• [AIM OF THE TASK] For the data below, report how many lines include the word "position", and write nothing else.

┌─ THE DATA

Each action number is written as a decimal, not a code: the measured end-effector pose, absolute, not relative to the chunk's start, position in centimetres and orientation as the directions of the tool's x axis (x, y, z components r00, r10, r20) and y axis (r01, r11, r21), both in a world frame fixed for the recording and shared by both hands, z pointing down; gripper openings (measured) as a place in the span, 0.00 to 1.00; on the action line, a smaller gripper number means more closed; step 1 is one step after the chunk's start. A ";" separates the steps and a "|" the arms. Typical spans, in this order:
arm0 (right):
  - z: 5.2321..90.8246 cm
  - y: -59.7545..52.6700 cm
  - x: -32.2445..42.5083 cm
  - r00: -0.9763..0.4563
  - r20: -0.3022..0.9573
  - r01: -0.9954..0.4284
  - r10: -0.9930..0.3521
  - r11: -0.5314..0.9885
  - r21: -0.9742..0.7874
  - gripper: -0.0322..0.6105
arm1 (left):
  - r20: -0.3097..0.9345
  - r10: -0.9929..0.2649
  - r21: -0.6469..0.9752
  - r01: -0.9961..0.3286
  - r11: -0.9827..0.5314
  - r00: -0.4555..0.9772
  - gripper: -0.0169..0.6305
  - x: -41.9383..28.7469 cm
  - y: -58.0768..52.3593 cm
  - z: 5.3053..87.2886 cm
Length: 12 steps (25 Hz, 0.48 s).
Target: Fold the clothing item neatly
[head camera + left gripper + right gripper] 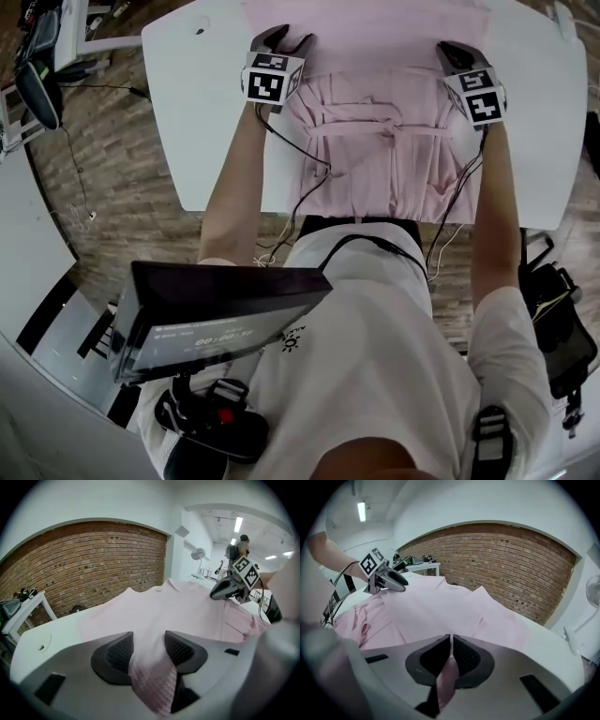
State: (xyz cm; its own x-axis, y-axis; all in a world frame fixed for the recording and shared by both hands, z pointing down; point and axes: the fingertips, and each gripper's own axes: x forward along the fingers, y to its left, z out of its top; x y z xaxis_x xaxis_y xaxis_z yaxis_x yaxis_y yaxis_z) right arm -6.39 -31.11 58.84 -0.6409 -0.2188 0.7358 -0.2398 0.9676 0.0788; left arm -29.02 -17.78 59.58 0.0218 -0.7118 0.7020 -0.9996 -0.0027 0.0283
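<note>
At right gripper (451,639), shirt (436,606) pinched

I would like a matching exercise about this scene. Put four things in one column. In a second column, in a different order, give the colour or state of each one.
Column one:
1. left gripper
2. right gripper
3. table
4. wall

Column two:
A. red brick
B. fingers closed, pinching a fold of the pink garment
C. white
D. fingers apart, with the pink garment lying between them

Pairs: 1-D; 2-B; 3-C; 4-A
</note>
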 end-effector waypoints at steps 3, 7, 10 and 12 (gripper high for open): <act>59.0 -31.3 -6.2 -0.654 0.726 -0.253 -0.211 0.966 0.053 0.08 | 0.683 -0.730 0.027 -1.000 0.004 0.015 0.36 -29.4 -17.7 59.6; 59.1 -31.6 -6.0 -0.670 0.711 -0.276 -0.213 0.961 0.028 0.08 | 0.671 -0.742 0.018 -1.000 -0.005 0.016 0.36 -29.3 -17.7 59.5; 59.2 -31.7 -6.1 -0.673 0.709 -0.277 -0.209 0.961 0.019 0.09 | 0.662 -0.750 0.020 -1.000 0.002 0.012 0.36 -29.6 -17.6 59.1; 58.4 -31.5 -6.0 -0.683 0.700 -0.270 -0.211 0.962 0.027 0.09 | 0.649 -0.761 0.012 -1.000 0.004 0.005 0.36 -29.4 -17.2 58.3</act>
State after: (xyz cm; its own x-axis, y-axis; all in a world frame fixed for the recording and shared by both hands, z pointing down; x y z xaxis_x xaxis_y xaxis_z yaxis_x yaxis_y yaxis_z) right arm -6.01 -31.50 58.42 -0.6826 -0.2115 0.6996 -0.2701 0.9625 0.0275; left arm -29.43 -17.20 58.35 0.0046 -0.7610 0.6487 -0.9999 0.0040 0.0117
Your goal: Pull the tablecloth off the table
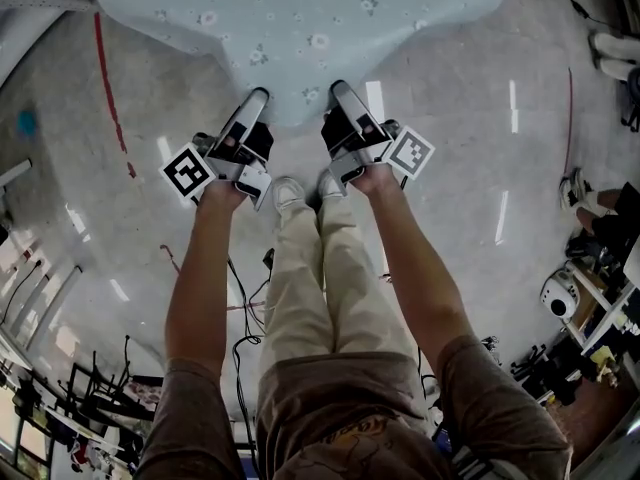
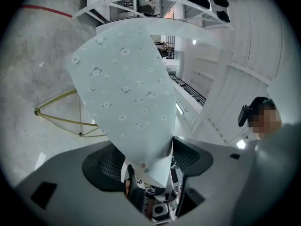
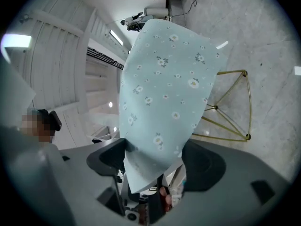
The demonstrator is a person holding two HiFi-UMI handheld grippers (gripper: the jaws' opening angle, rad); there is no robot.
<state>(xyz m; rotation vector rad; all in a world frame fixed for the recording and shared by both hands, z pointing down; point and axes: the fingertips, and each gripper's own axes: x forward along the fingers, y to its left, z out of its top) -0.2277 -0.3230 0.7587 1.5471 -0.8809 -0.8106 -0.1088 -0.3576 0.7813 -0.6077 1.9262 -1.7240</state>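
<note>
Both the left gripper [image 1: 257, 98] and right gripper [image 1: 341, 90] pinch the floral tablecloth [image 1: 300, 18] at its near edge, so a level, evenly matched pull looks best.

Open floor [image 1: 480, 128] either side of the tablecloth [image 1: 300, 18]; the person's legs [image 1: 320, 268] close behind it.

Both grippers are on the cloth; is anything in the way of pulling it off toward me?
Nothing visible does. The left gripper and right gripper are shut on the tablecloth at its near edge, nothing lies on the part of it in view, and behind them stand only your own shoes.
</note>
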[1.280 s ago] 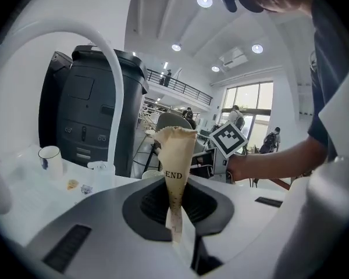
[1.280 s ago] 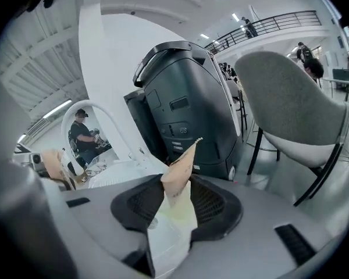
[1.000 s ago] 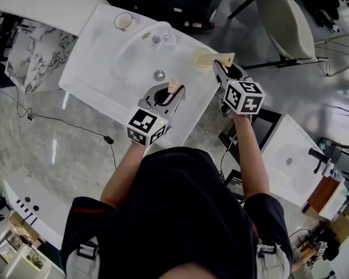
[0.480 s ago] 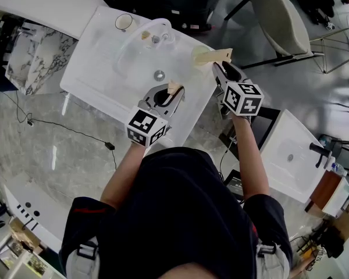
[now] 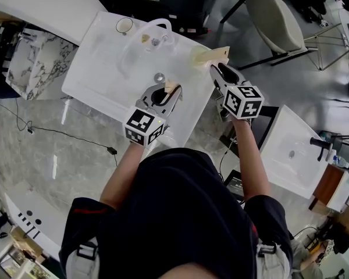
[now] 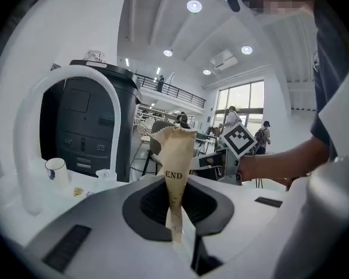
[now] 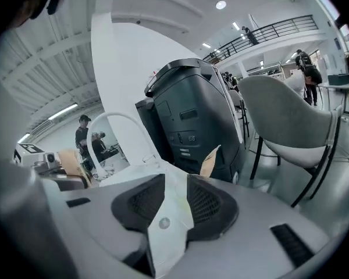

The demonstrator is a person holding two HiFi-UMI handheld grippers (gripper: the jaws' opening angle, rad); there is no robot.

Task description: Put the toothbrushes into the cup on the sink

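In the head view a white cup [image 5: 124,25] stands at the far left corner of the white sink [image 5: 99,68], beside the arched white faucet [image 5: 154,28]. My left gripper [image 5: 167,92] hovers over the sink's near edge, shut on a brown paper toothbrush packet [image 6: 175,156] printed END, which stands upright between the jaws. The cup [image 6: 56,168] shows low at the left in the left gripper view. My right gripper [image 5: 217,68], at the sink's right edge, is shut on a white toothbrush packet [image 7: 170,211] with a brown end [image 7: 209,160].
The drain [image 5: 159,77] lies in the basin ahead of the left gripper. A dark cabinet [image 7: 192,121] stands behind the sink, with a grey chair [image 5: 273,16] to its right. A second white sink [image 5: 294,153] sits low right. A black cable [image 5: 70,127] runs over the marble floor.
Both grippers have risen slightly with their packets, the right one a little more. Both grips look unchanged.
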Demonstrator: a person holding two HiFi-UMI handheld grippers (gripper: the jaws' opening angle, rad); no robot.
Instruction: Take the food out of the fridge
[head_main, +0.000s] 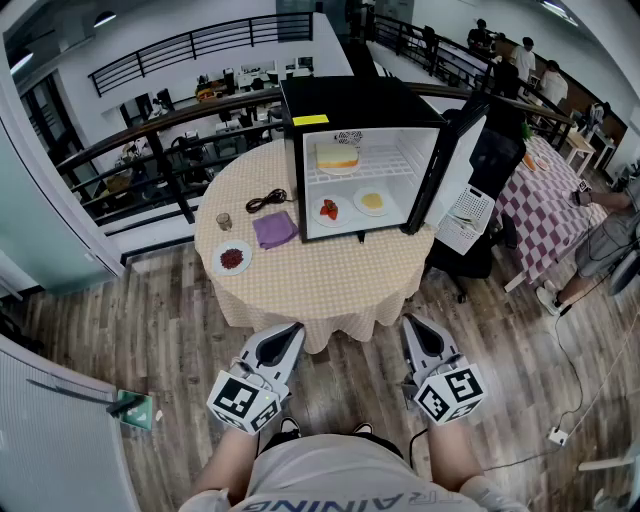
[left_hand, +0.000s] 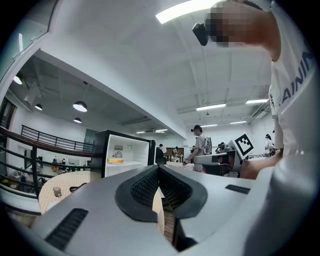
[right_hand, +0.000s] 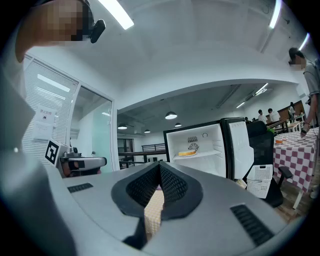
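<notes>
Both clenched, empty: left gripper (head_main: 288, 332), right gripper (head_main: 413, 326), at 6 o'clock of table (head_main: 300, 285). Target cake (head_main: 337, 155) on upper shelf of open fridge (head_main: 300, 120), 12 o'clock; probably soft, fragile: grip plate (head_main: 337, 171) rim, keep level

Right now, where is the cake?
In the head view, the cake sits on the upper shelf of the open fridge, towards the left side, directly above the plate of red food.

We see the fridge (head_main: 350, 100) mouth open toward us, its door (head_main: 455, 165) swung wide at the right. The table (head_main: 320, 285) before it lies bare; a purple cloth (head_main: 273, 229), plate (head_main: 232, 258) and glass (head_main: 224, 221) crowd the left.
</notes>
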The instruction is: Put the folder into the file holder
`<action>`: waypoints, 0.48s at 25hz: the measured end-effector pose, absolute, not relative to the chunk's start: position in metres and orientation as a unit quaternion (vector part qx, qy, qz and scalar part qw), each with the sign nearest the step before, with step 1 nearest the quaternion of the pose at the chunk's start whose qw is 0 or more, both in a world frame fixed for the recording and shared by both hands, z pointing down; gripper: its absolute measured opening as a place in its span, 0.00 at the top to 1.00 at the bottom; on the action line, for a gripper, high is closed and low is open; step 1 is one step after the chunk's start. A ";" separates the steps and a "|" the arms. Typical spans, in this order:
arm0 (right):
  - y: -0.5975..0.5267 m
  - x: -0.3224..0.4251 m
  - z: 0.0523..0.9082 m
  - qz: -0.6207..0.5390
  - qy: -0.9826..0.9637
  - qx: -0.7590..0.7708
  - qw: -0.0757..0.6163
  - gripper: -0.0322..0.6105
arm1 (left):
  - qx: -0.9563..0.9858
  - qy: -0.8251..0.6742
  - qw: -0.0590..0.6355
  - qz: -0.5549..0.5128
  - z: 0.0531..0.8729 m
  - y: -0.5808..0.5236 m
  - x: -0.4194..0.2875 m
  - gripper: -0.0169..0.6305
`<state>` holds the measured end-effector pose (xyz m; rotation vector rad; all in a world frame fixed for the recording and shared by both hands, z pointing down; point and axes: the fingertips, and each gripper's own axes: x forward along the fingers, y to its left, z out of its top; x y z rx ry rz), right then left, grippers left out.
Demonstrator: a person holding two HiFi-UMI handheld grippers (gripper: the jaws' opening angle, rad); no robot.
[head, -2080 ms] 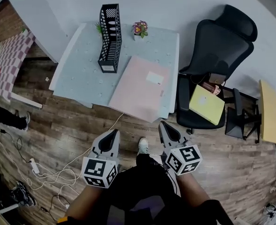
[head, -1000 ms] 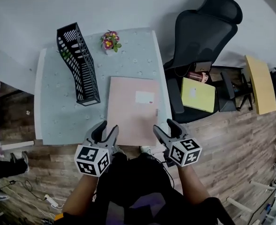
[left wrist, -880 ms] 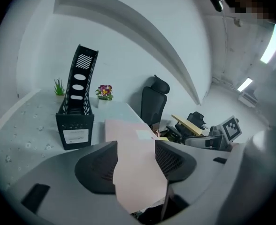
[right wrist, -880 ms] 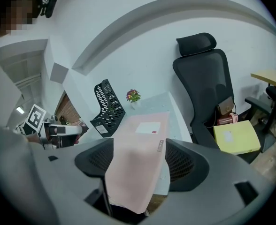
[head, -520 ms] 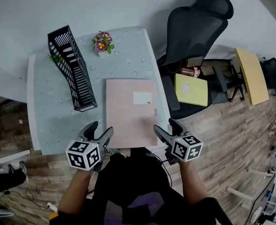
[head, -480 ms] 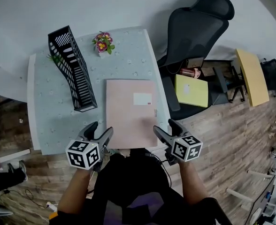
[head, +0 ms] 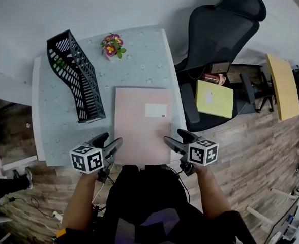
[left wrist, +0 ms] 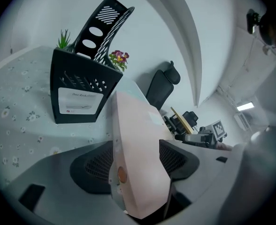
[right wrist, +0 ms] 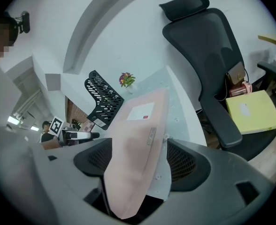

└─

• [OUTPUT] 2